为什么允许将一个指针转换为引用？ [英] Why is it allowed to cast a pointer to a reference?

问题描述

最初是这个问题的主题，发现OP只是忽略了引用。同时，此答案让我和其他人思考 - 为什么是否允许使用C风格的转型或 reinterpret_cast ？

来投射指针指向

  int main（）{
 char c ='A'; 
 char * pc =& c; 
 
 char& c1 =（char&）pc; 
 char& c2 = reinterpret_cast< char&>（pc）; 
} 
  

上面的代码编译时没有任何警告或错误Studio，而GCC只会向您发出警告，如此处所示。

---

$我的第一个想法是，该指针以某种方式被自动地取消引用（我正常使用MSVC，所以我没有得到GCC显示的警告），并尝试以下：

  #include< iostream> 
 
 int main（）{
 char c ='A'; 
 char * pc =& c; 
 
 char& c1 =（char&）pc; 
 std :: cout<< * pc < \\\
; 
 
 c1 ='B'; 
 std :: cout<< * pc < \\\
; 
} 
  

显示非常有趣的输出这里。所以看来你是访问指向的变量，但同时，你不是。

想法？说明？标准报价？

解决方案

这是 reinterpret_cast 的目的！顾名思义，该转换的目的是将内存区域重新解释为另一种类型的值。因此，使用 reinterpret_cast ，您总是可以将一个类型的左值转换为另一个类型的引用。

这在语言规范的5.2.10 / 10中有所描述。它还说， reinterpret_cast< T&>（x）是与 * reinterpret_cast< T *>（& x）

在这种情况下，您正在投射指针这一事实是完全不重要的。不，指针不会被自动解引用（考虑到 * reinterpret_cast< T *>（& x）解释），甚至可以说相反是真的：该指针的地址被自动采用）。在这种情况下，指针仅作为占据存储器中的一些区域的一些变量。该变量的类型没有什么区别。它可以是 double ，指针， int 或任何其他lvalue。

对于C风格的转换 - 它只是被解释为 reinterpret_cast 在此上下文中，因此上述内容会立即适用于它。

c $ c> c 到指针变量 pc 占用的内存。当你执行 c ='B'时，你强制将值'B'写入该内存，原始指针值（通过覆盖该值的一个字节）。现在被破坏的指针指向一些不可预测的位置。后来你试图取消引用那个销毁的指针。在这种情况下发生的是纯粹的运气问题。程序可能会崩溃，因为指针通常是不可引用的。或者你可能会幸运，并使你的指针指向一些不可预测但有效的位置。在这种情况下，程序将输出一些东西。

可以将第二个程序重写为一个等价的程序，不需要引用

  int main（）{
 char * pc = new char（'A'）; 
 char * c =（char *）& pc; 
 std :: cout<< * pc < \\\
; 
 * c ='B'; 
 std :: cout<< * pc < \\\
; 
} 
  

从实际的角度看，在小端平台上，覆盖指针的最低有效字节。这样的修改不会使指针指向太远离其原始位置。所以，代码更可能打印东西，而不是崩溃。在一个big-endian平台上，你的代码会破坏指针的最高有效字节，因此肆无忌惮地指向一个完全不同的位置，从而使你的程序更容易崩溃。

Originally being the topic of this question, it emerged that the OP just overlooked the dereference. Meanwhile, this answer got me and some others thinking - why is it allowed to cast a pointer to a reference with a C-style cast or reinterpret_cast?

int main() {
    char  c  = 'A';
    char* pc = &c;

    char& c1 = (char&)pc;
    char& c2 = reinterpret_cast<char&>(pc);
}

The above code compiles without any warning or error (regarding the cast) on Visual Studio while GCC will only give you a warning, as shown here.

---

My first thought was that the pointer somehow automagically gets dereferenced (I work with MSVC normally, so I didn't get the warning GCC shows), and tried the following:

#include <iostream>

int main() {
    char  c  = 'A';
    char* pc = &c;

    char& c1 = (char&)pc;
    std::cout << *pc << "\n";

    c1 = 'B';
    std::cout << *pc << "\n";
}

With the very interesting output shown here. So it seems that you are accessing the pointed-to variable, but at the same time, you are not.
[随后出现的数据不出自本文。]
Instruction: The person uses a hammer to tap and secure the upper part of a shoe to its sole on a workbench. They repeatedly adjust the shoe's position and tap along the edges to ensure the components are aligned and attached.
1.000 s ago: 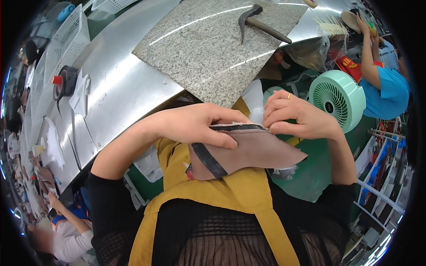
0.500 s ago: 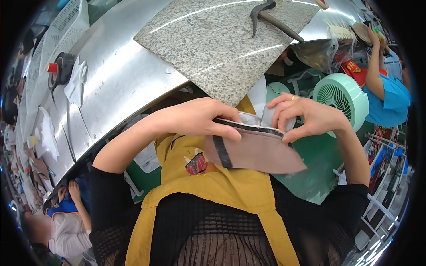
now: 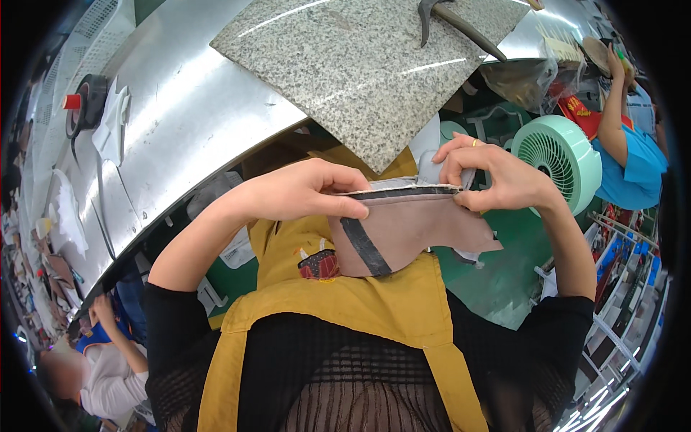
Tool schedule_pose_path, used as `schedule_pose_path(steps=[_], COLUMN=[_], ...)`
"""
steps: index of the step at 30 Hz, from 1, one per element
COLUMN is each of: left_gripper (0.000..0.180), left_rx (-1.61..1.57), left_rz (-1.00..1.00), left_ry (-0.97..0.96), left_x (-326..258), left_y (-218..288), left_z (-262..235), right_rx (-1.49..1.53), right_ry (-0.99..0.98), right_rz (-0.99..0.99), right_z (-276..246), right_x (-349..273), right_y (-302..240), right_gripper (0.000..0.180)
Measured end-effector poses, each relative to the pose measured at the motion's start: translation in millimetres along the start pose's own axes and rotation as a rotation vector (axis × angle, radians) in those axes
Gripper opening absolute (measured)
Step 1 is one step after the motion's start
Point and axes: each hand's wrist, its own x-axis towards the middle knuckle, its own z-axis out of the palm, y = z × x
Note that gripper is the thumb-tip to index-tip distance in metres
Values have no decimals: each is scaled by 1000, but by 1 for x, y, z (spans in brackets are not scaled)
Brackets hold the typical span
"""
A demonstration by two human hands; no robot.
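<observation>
A dusty-pink leather piece [image 3: 410, 227], which looks like a shoe upper, hangs between my hands over my yellow apron [image 3: 345, 309]. A black strip runs along its top edge, and a slanting black band crosses its left part. My left hand [image 3: 317, 189] pinches the top edge at the left, thumb in front and fingers behind. With thumb and bent fingers, my right hand [image 3: 497, 176] grips the right end of that same edge. Pale grey lining shows behind the edge, beside the right fingers. What the left fingertips touch behind the piece is hidden.
Ahead lies a speckled stone slab [image 3: 360, 79] with a hammer [image 3: 468, 29] on it, on a metal table [image 3: 187, 93]. A black tape roll [image 3: 88, 104] sits at the left. A mint-green fan [image 3: 558, 158] stands to the right. Co-workers are at both sides.
The leather piece has turned more toward me, its lower edge now showing a curved outline. My left hand has shifted slightly left. The right hand still grips the edge.
</observation>
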Motion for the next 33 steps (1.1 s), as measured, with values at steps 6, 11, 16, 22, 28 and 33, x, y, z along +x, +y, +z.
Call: schedule_pose_path(steps=[6, 11, 16, 22, 28, 33], left_gripper=[32, 35, 33, 31, 24, 23], left_rx=[84, 126, 117, 134, 135, 705], left_rz=[51, 93, 119, 107, 160, 492], left_ry=[-42, 43, 125, 147, 242, 508], left_x=[-7, -8, -8, -13, -15, -12], left_y=[-4, -21, -24, -28, -35, -52], left_z=[-12, -13, -9, -15, -13, 8], right_rx=[30, 31, 15, 30, -262, -665], right_ry=[-27, -6, 99, 143, 232, 403], right_rz=[60, 73, 43, 26, -93, -219], right_z=[1, -2, 3, 15, 27, 51], right_x=[0, 3, -1, 0, 3, 3], right_y=[0, 5, 10, 5, -2, -4], right_gripper=[13, 13, 12, 11, 13, 15])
Ideas? Explanations? Standard quotes?

解决方案

Well, that's the purpose of reinterpret_cast! As the name suggests, the purpose of that cast is to reinterpret a memory region as a value of another type. For this reason, using reinterpret_cast you can always cast an lvalue of one type to a reference of another type.

This is described in 5.2.10/10 of the language specification. It also says there that reinterpret_cast<T&>(x) is the same thing as *reinterpret_cast<T*>(&x).

The fact that you are casting a pointer in this case is totally and completely unimportant. No, the pointer does not get automatically dereferenced (taking into account the *reinterpret_cast<T*>(&x) interpretation, one might even say that the opposite is true: the address of that pointer is automatically taken). The pointer in this case serves as just "some variable that occupies some region in memory". The type of that variable makes no difference whatsoever. It can be a double, a pointer, an int or any other lvalue. The variable is simply treated as memory region that you reinterpret as another type.

As for the C-style cast - it just gets interpreted as reinterpret_cast in this context, so the above immediately applies to it.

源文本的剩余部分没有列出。